Fannie Perkins was born in Boston, Massachusetts, and grew up in Worcester. After high school, she attended Mount Holyoke College, where she discovered progressive politics and became active in the suffrage movement. At age 22, after receiving her Bachelor’s degree in physics and chemistry, she moved to Chicago and taught chemistry in various schools. During vacation and in her free time, she volunteered at the Hull House settlement house, where she worked with Jane Addams. At 25, she joined the Episcopal church and changed her name to Frances. In 1907, she moved to Philadelphia to study economics at the University of Pennsylvania while working as general secretary of the Philadelphia Research and Protective Association. Two years later, she moved to NYC, where she worked at the New York School of Philanthropy investigating childhood malnutrition as well as studying political science at Columbia University.
At the age of 30, Perkins was appointed the head of the National Consumers League in New York. In this position, she lobbied to improve working conditions and to set working hours limitations for factory workers, especially for women and children. In 1911, she witnessed the Triangle Shirtwaist Factory fire, where 146 workers, mostly women, were trapped in the building and died. Following this event, she was chosen by the new mayor of NYC, Theodore Roosevelt, as the executive secretary for the Committee on Safety of the city. As secretary, Perkins served as an expert witness and led legislators on inspections of factories and worksites. The Commission formulated a set of laws for workplace health and safety, which became a federal government model. In 1913, she married Paul Caldwell Wilson, and three years later, she gave birth and left the office. Not long after, her husband was hospitalized for mental illness, and she returned to work in the New York State government. On February 18th, 1919, Perkins was appointed to head of the New York’s State Industrial Commission, becoming the first woman to serve at an administrative position in the state government, and the highest-paid woman in public office in the US. As a commissioner, she oversaw the industrial code and supervised the bureau of mediation and arbitration and the bureau of information and statistics.
In 1929, at the age of 49, Perkins was appointed by the new governor Franklin Roosevelt as the inaugural New York State industrial commissioner.
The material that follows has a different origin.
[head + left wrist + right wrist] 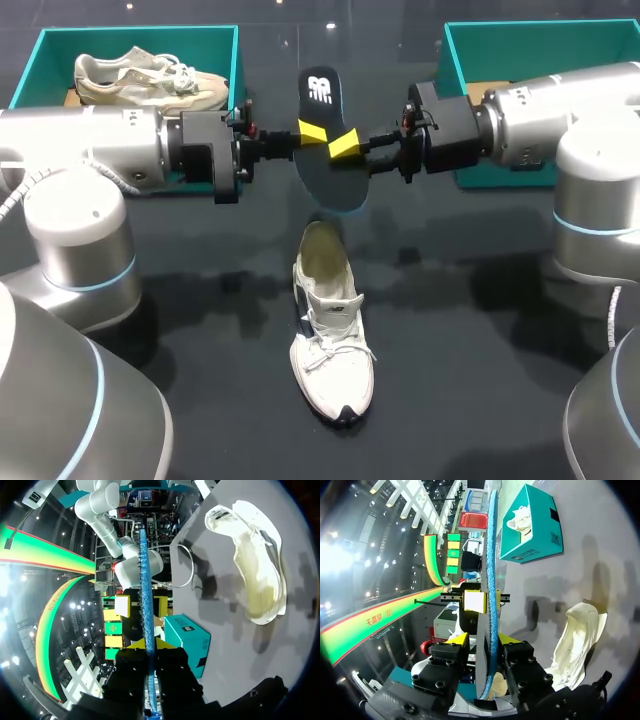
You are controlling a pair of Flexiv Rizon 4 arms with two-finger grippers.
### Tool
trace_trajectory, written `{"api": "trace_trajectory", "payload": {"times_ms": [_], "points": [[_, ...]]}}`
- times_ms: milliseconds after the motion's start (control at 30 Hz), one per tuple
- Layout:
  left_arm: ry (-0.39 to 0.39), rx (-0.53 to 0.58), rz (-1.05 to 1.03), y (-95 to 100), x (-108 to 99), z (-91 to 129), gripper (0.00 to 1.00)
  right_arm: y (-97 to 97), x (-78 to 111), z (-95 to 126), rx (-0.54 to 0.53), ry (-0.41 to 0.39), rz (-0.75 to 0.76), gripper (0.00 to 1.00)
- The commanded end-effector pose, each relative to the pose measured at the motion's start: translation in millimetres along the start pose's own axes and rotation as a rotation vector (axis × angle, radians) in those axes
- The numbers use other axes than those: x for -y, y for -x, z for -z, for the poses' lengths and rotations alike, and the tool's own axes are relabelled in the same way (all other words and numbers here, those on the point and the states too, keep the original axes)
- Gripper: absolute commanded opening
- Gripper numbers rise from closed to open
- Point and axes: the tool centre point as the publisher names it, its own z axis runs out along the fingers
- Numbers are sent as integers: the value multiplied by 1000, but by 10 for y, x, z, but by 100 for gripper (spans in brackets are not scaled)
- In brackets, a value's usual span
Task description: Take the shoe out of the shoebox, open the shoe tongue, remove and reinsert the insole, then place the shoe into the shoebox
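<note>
Head view first: the insole (322,100) hangs in the gap between the two teal boxes, pinched from both sides. The left arm (120,145) comes in level from its side and the right arm (540,115) mirrors it. The yellow tips meet almost nose to nose at the insole's middle, with both sets of jaws narrow and clamped on it. The shoe (330,330) lies on the worktop (480,380) just short of the insole's near end, toe towards the robot and mouth gaping. There is open dark worktop on either flank of it. The left box (215,60) holds a spare shoe (140,80) and sits close behind the left wrist. The right box (470,45) is partly hidden by the right arm.

Left wrist view now: the insole (144,595) shows edge-on, a thin blue line running straight out between the left jaws, which press both its faces. The right arm's yellow tip touches it further along. The shoe (255,565) lies well off to one side, and the right box (189,639) sits nearer.

Right wrist view: again the insole (492,555) shows edge-on, squeezed in the right jaws. The shoe (575,640) is beside them and the left box (535,530) beyond, with the spare shoe (520,517) peeping out.
</note>
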Motion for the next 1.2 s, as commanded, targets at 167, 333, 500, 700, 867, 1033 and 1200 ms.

Supervising 1,800 employees, she reduced the workweek for women to 48 hours, expanded factory investigations, and pushed for ending child labor as well as unemployment insurance laws and minimum wage. Four years later, when Roosevelt was elected as the president, he asked Perkins to serve in his cabinet as Secretary of Labor, becoming the first woman in the US to hold a cabinet position and enter the presidential line of succession. She presented a list of labor programs, known as the “New Deal,” and in the 12 years she held the position, she had accomplished all the items on the list, but one – universal access to health care. Perkins also served as a member of the Special Board for Public Works, ensuring funds for social projects such as schools, housing, and roads. She chaired the President’s Committee on Economic Security, in which she established the She-She-She Camps for unemployed women and the Civilian Conservation Corps and drafted the Social Security Act.
In 1945, when Truman was elected president, she was replaced in the cabinet but was asked to serve on the US Civil Service Commission. As a commissioner, she spoke against the requirement of secretaries and stenographers to be hired for their looks. She held this position for seven years, retiring in 1952 after her husband had died. She remained active as a lecturer and teacher in several academic institutes until she passed away at the age of 85.